ABOUT THIS TASK
What lines of the data below hold the string "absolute"? Copy each one out.

DATA SHOWN
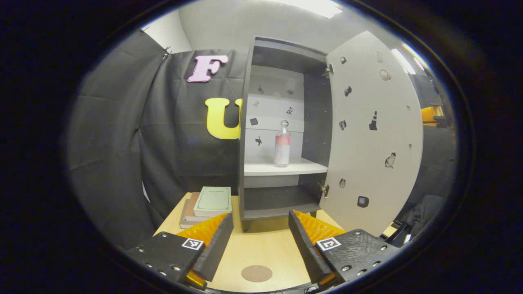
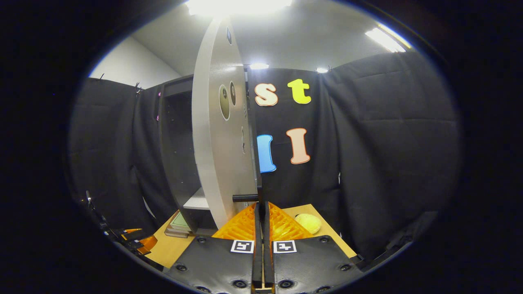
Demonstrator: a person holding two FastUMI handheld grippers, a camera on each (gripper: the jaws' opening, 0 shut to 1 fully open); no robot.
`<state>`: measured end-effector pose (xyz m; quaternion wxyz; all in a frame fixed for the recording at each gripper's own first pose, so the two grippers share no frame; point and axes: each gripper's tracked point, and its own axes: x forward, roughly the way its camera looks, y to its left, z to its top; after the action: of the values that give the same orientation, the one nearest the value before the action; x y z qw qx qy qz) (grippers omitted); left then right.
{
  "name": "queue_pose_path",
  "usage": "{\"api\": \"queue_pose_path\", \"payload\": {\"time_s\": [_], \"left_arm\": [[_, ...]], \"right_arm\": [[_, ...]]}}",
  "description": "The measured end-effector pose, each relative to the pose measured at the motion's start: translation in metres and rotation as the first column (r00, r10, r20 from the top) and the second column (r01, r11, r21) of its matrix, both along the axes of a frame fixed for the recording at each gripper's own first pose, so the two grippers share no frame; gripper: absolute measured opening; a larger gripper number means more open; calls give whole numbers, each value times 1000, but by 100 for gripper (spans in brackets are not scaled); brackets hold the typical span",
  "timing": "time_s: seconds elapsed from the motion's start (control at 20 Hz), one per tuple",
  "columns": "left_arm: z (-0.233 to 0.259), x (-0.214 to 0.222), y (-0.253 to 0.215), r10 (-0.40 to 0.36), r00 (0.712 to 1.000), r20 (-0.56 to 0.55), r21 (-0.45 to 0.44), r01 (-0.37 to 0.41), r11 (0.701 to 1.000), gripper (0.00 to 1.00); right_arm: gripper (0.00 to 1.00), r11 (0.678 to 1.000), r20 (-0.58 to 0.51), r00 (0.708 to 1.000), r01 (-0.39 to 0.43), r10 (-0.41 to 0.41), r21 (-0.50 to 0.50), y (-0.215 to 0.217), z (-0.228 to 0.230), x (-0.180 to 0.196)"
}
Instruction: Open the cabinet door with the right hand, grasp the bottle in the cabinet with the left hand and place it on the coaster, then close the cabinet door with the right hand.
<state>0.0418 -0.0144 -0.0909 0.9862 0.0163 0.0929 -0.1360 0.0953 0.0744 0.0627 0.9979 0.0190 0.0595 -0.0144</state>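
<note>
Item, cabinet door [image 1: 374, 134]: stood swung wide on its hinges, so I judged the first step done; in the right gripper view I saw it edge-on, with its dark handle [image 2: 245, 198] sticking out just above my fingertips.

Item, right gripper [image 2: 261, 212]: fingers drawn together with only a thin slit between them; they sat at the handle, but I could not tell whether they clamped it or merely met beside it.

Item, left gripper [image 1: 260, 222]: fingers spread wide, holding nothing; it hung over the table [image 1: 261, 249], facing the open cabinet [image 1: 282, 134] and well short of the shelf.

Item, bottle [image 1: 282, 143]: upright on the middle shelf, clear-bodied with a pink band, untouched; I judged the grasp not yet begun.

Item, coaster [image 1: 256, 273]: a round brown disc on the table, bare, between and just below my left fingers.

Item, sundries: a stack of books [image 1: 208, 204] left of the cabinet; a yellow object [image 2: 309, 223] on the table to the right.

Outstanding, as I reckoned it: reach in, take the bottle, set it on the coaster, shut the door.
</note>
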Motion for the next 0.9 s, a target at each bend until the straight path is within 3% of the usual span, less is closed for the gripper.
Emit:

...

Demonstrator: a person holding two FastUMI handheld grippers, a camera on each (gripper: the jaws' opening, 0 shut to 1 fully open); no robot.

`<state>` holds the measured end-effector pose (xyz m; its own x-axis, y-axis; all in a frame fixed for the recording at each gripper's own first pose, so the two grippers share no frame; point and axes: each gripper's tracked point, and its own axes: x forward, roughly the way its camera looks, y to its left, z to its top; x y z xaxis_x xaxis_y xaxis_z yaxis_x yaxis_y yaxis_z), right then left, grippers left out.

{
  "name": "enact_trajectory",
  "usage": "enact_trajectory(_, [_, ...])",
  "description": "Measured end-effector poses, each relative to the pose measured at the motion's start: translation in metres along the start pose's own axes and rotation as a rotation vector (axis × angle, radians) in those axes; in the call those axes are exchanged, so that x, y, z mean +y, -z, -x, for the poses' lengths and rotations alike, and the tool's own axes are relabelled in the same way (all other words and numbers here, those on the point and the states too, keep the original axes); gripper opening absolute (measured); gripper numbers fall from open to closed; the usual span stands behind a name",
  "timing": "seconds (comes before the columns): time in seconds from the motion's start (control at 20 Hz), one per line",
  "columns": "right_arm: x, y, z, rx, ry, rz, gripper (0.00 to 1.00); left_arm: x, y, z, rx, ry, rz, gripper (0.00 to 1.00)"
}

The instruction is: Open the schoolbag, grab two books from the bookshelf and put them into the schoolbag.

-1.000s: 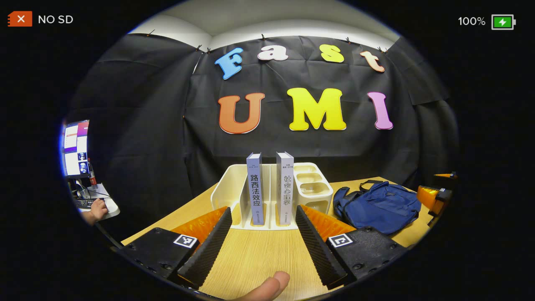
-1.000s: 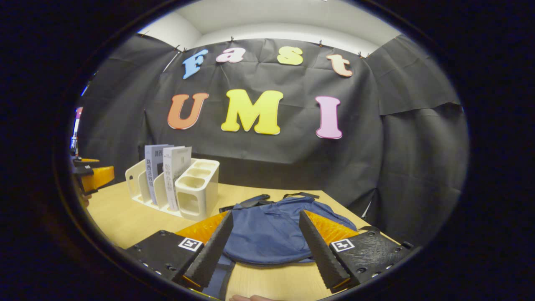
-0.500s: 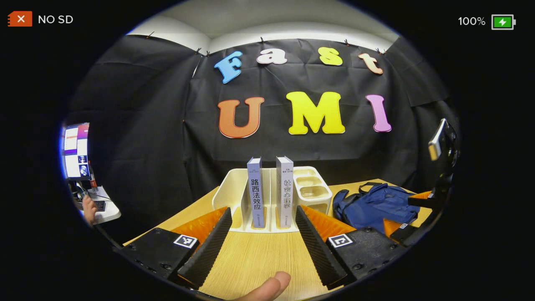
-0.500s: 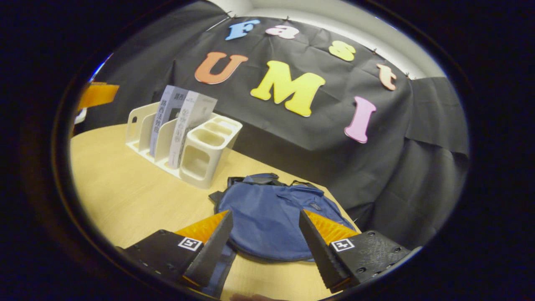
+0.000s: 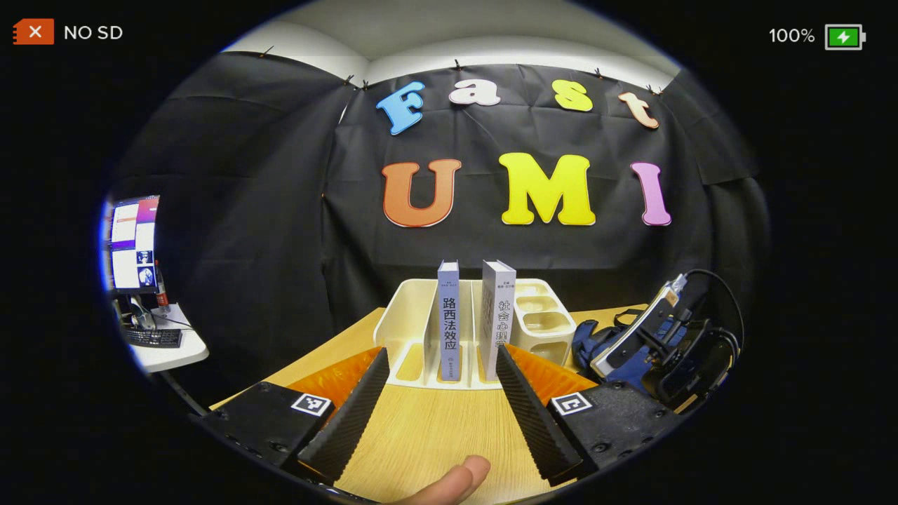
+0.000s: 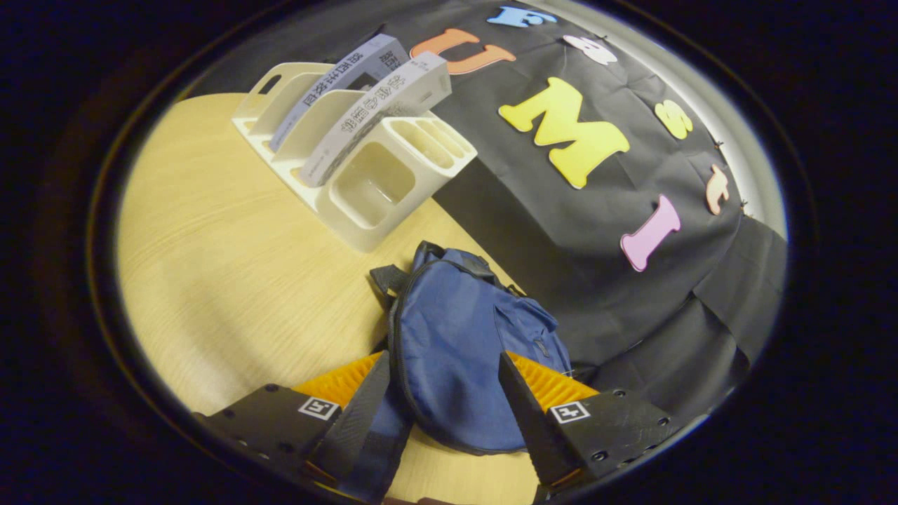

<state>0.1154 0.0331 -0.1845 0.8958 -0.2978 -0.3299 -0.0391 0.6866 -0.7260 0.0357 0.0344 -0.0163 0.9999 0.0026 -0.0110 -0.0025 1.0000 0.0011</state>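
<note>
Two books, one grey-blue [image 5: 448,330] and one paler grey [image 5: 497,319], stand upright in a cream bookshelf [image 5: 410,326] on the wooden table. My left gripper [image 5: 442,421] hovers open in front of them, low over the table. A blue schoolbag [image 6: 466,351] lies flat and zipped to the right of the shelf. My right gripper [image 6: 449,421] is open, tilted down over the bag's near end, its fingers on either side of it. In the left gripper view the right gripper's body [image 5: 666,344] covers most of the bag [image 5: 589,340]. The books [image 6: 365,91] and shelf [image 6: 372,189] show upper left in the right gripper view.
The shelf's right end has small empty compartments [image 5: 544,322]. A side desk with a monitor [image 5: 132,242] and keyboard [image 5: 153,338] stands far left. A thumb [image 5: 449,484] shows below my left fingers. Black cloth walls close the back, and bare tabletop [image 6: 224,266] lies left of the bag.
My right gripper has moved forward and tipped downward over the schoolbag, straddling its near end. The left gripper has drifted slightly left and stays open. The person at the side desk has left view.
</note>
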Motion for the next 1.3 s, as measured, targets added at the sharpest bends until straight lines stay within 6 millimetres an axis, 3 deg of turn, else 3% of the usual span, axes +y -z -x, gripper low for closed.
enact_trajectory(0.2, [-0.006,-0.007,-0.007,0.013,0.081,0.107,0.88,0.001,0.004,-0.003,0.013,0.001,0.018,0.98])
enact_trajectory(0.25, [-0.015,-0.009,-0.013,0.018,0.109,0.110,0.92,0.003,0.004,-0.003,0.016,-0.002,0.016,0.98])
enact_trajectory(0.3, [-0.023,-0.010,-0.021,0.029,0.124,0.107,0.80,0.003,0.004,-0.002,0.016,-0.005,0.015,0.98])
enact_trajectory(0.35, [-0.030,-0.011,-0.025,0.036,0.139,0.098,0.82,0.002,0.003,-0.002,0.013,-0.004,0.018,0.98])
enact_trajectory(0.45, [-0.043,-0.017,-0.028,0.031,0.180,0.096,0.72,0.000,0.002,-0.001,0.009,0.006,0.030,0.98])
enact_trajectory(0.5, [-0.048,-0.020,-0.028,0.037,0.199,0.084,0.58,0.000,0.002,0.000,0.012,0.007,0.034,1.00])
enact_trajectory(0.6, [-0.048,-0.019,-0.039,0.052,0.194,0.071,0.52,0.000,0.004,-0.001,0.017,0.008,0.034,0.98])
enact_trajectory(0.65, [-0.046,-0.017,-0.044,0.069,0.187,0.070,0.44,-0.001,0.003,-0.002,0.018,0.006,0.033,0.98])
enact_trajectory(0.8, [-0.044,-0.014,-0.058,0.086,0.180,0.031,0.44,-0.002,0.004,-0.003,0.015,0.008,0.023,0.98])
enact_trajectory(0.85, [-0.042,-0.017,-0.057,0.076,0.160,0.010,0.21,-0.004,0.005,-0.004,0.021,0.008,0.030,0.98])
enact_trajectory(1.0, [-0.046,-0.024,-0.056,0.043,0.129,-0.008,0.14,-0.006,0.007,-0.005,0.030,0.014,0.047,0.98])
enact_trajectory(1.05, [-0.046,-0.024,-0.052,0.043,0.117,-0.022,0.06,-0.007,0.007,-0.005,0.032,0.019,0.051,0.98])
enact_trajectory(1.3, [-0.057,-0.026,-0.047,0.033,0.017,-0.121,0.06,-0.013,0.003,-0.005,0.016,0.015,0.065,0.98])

EXERCISE RESPONSE
  "description": "The measured end-effector pose, each relative to the pose measured at the motion's start: translation in metres and rotation as the first column (r00, r10, r20 from the top) and the second column (r01, r11, r21) of its matrix, both along the axes of a frame fixed for the recording at each gripper's own first pose, so the two grippers share no frame; gripper: absolute measured opening; a larger gripper number means more open; calls give whole numbers, each value times 1000, but by 100 for gripper (spans in brackets are not scaled); brackets hold the typical span",
  "description": "Measured end-effector poses, each relative to the pose measured at the motion's start: translation in metres along the start pose's own axes and rotation as a rotation vector (axis × angle, radians) in those axes; in the call those axes are exchanged, so that x, y, z mean +y, -z, -x, for the poses' lengths and rotations alike, and the tool's own axes are relabelled in the same way (all other words and numbers here, those on the point and the states too, keep the original axes); gripper opening absolute (measured); gripper numbers fall from open to closed; the usual span stands behind a name",

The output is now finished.